» WORK TO COMPLETE
Without including pictures, set down every record exactly as it stands.

[Records contained in a dataset]

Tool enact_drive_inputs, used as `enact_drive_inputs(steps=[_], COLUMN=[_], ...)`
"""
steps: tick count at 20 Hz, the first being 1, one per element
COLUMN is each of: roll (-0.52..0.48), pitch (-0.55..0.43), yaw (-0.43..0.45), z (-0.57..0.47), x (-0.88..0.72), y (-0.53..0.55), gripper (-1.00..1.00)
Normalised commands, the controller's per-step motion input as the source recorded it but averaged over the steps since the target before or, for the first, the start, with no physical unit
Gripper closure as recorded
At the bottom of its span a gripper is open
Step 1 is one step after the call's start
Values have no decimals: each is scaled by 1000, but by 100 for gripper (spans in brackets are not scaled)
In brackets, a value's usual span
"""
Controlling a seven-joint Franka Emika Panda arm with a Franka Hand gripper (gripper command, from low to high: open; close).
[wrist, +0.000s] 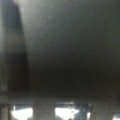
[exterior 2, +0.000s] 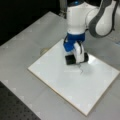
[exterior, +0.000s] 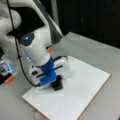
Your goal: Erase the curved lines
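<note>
One short stretch of curve lines (exterior 2: 81, 69) remains near the board's (exterior 2: 62, 82) centre in a front view, just below the eraser (exterior 2: 71, 59). Pincer (exterior 2: 76, 58) closed on eraser, pressed to board. Erasing unfinished.

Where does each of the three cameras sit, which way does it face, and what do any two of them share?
Front view: high off the arm, looking down at the white board; arm and gripper with black eraser show.
Front view: high, from the opposite side of the board; arm, gripper, curve lines show.
Wrist view: on the wrist; mostly dark, nothing identifiable.
Both front views share board, eraser and arm.
</note>
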Motion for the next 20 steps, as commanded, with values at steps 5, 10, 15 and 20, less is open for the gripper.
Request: enact_drive_inputs(steps=[5, 10, 15, 20], roll=[41, 21, -1, -10], pitch=[-212, -174, -150, -139], yaw=[-98, -129, -166, -215], z=[-576, -620, -672, -735], x=[-206, -161, -128, -36], y=[119, 226, 368, 429], gripper=[100, 100, 100, 100])
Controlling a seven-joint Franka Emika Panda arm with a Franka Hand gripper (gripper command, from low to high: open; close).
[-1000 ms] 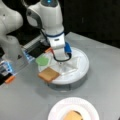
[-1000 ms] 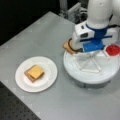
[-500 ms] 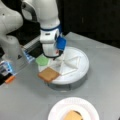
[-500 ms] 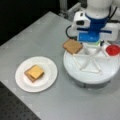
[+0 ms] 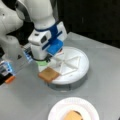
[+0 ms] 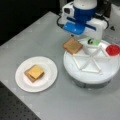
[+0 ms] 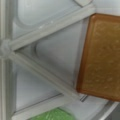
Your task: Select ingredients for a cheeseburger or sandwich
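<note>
Hovering over the tray (image 5: 83, 65) is the gripper (image 5: 47, 58), parked above the compartments on a front view's left (image 6: 87, 42). Its fingers are hidden under the white and blue wrist housing in both front views, and the wrist view isn't showing them either, so I can't tell if they're spread or pressed together.

No readable writing or brand marks are showing up anywhere, just blue panels on the arm.

The toast (image 5: 48, 74) is lying tilted across the tray's rim, half hanging over the edge, just beside the gripper but not visibly pinched by it (image 6: 72, 45). In the wrist view the toast (image 7: 101, 56) is filling the right side, sitting over a divider and the rim.

The lettuce (image 6: 90, 41) is sitting in the next compartment, right under the arm, and the wrist view is catching a green sliver of it (image 7: 53, 115). The red disc (image 6: 113, 49) is over at the tray's far side.

On the plate (image 6: 47, 75), well apart from the tray, the sandwich (image 6: 34, 73) is already stacked: toast on the bottom, yellow cheese on top (image 5: 73, 116).

Compared with half a second ago, the arm is sitting a bit further over the tray's edge, and the toast is staying put on the rim.
</note>
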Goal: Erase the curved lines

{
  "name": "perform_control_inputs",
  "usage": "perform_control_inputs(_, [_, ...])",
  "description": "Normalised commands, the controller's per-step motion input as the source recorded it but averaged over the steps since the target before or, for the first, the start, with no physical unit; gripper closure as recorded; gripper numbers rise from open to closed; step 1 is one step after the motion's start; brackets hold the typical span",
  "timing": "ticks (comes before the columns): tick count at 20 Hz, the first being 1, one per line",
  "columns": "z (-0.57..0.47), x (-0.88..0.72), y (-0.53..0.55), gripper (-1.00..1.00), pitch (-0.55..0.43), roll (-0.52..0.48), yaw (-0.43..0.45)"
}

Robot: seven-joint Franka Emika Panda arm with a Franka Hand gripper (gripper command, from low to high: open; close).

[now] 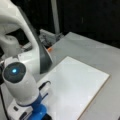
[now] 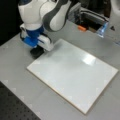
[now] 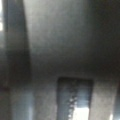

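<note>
The arm is bent low over the grey table (image 2: 15, 75), with its gripper (image 2: 38, 51) down at the corner of the white board (image 2: 75, 77) that lies toward a front view's left. In that view a dark block (image 2: 36, 53) sits under the blue-and-white wrist parts, touching or just above the table beside the board's edge; whether the gripper is closed on it or merely over it cannot be told. In a front view the gripper (image 1: 41, 113) is at the bottom left, largely hidden behind the rounded white wrist housing (image 1: 18, 82) (a blue light glows on its dark cap). The board (image 1: 77, 87) lies flat with a thin brown rim showing along its near edges.

No curve lines can be made out on the board in both front views; its surface reads as plain white with a soft glare patch (image 2: 88, 59). A small orange item (image 2: 81, 28) rests on the table beyond the board, well apart from it. The wrist view gives only blurred grey surfaces and a dark rectangular shape (image 3: 75, 97), not identifiable.
</note>
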Motion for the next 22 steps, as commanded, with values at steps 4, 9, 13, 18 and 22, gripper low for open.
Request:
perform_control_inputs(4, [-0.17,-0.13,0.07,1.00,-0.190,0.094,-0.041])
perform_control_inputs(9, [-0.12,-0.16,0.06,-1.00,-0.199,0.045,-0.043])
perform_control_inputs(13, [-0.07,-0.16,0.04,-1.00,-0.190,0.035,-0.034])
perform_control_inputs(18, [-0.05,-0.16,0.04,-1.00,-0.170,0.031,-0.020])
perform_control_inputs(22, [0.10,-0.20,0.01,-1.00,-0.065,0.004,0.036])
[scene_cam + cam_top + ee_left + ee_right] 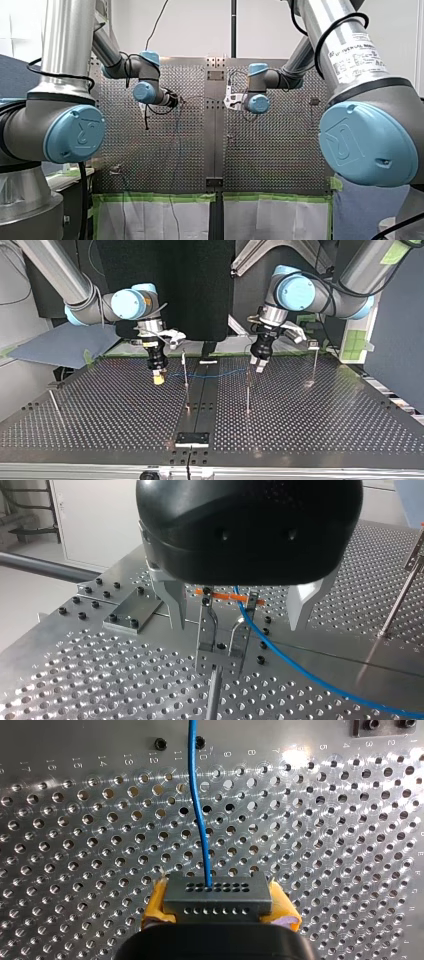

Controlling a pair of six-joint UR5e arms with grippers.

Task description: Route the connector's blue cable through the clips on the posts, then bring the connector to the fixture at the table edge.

» ANSWER AREA
Tool enact_drive_inputs, used as `enact_drive_inputs(steps=[_], COLUMN=[_], ...)`
"""
steps: tick count at 20 Hz, the first being 1, one per element
COLUMN is each of: roll (-0.52..0.48), pitch (-0.55..0.43), yaw (-0.43..0.45), z (-0.57..0.47), x (-0.88..0.72), y (-0.53..0.55), gripper (-1.00..1.00)
Normalised commands, the controller's per-step motion input as the source recorded it but averaged over the steps since the target before or, for the first, the start, with no physical unit
Gripper closure as recorded
At the bottom of its span a gripper is open
Step 1 is one step after the call's start
Values have no decimals: each is scaled by 1000, but by 100 for gripper (spans in brackets are not scaled)
In brackets, a value's usual span
"""
Controlling a seven-joint Franka Emika Panda arm with a Franka Hand gripper (gripper command, from low to high: open; close).
[wrist, +0.000s] 
[exterior 2, +0.000s] 
[exterior, +0.000s] 
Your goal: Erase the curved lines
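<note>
One short stretch of curve lines (exterior 2: 81, 69) remains near the board's (exterior 2: 62, 82) centre in a front view, just below the eraser (exterior 2: 71, 59). Pincer (exterior 2: 76, 58) closed on eraser, pressed to board. Erasing unfinished.

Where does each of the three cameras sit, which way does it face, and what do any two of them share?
Front view: high off the arm, looking down at the white board; arm and gripper with black eraser show.
Front view: high, from the opposite side of the board; arm, gripper, curve lines show.
Wrist view: on the wrist; mostly dark, nothing identifiable.
Both front views share board, eraser and arm.
</note>
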Motion for the next 20 steps, as commanded, with values at steps 5, 10, 15 and 20, less is open for the gripper.
Request: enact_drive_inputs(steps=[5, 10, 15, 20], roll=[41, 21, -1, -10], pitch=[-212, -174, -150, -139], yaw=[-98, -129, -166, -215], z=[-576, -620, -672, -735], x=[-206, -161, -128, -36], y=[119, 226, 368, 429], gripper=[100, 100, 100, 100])
Controlling a seven-joint Franka Emika Panda arm with a Franka Hand gripper (gripper command, from low to high: open; close).
[-1000 ms] 
[-1000 ms] 
[-500 ms] 
[-500 ms] 
[+0 ms] 
[+0 ms] 
[+0 ms] 
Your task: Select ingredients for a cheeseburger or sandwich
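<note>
Hovering over the tray (image 5: 83, 65) is the gripper (image 5: 47, 58), parked above the compartments on a front view's left (image 6: 87, 42). Its fingers are hidden under the white and blue wrist housing in both front views, and the wrist view isn't showing them either, so I can't tell if they're spread or pressed together.

No readable writing or brand marks are showing up anywhere, just blue panels on the arm.

The toast (image 5: 48, 74) is lying tilted across the tray's rim, half hanging over the edge, just beside the gripper but not visibly pinched by it (image 6: 72, 45). In the wrist view the toast (image 7: 101, 56) is filling the right side, sitting over a divider and the rim.

The lettuce (image 6: 90, 41) is sitting in the next compartment, right under the arm, and the wrist view is catching a green sliver of it (image 7: 53, 115). The red disc (image 6: 113, 49) is over at the tray's far side.

On the plate (image 6: 47, 75), well apart from the tray, the sandwich (image 6: 34, 73) is already stacked: toast on the bottom, yellow cheese on top (image 5: 73, 116).

Compared with half a second ago, the arm is sitting a bit further over the tray's edge, and the toast is staying put on the rim.
</note>
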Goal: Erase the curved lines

{
  "name": "perform_control_inputs",
  "usage": "perform_control_inputs(_, [_, ...])",
  "description": "Normalised commands, the controller's per-step motion input as the source recorded it but averaged over the steps since the target before or, for the first, the start, with no physical unit; gripper closure as recorded; gripper numbers rise from open to closed; step 1 is one step after the motion's start; brackets hold the typical span",
  "timing": "ticks (comes before the columns): tick count at 20 Hz, the first being 1, one per line",
  "columns": "z (-0.57..0.47), x (-0.88..0.72), y (-0.53..0.55), gripper (-1.00..1.00), pitch (-0.55..0.43), roll (-0.52..0.48), yaw (-0.43..0.45)"
}

Robot: seven-joint Franka Emika Panda arm with a Franka Hand gripper (gripper command, from low to high: open; close).

[now] 
[now] 
[now] 

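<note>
The arm is bent low over the grey table (image 2: 15, 75), with its gripper (image 2: 38, 51) down at the corner of the white board (image 2: 75, 77) that lies toward a front view's left. In that view a dark block (image 2: 36, 53) sits under the blue-and-white wrist parts, touching or just above the table beside the board's edge; whether the gripper is closed on it or merely over it cannot be told. In a front view the gripper (image 1: 41, 113) is at the bottom left, largely hidden behind the rounded white wrist housing (image 1: 18, 82) (a blue light glows on its dark cap). The board (image 1: 77, 87) lies flat with a thin brown rim showing along its near edges.

No curve lines can be made out on the board in both front views; its surface reads as plain white with a soft glare patch (image 2: 88, 59). A small orange item (image 2: 81, 28) rests on the table beyond the board, well apart from it. The wrist view gives only blurred grey surfaces and a dark rectangular shape (image 3: 75, 97), not identifiable.
</note>
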Motion for the next 22 steps, as commanded, with values at steps 4, 9, 13, 18 and 22, gripper low for open.
Request:
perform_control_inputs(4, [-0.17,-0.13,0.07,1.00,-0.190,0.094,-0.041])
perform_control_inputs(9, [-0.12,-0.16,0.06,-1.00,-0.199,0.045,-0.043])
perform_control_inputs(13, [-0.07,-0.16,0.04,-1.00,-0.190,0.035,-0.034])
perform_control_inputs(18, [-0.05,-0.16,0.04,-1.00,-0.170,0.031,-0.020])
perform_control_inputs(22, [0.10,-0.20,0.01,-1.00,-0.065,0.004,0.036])
[scene_cam + cam_top + ee_left + ee_right] 

Controlling a pair of six-joint UR5e arms with grippers.

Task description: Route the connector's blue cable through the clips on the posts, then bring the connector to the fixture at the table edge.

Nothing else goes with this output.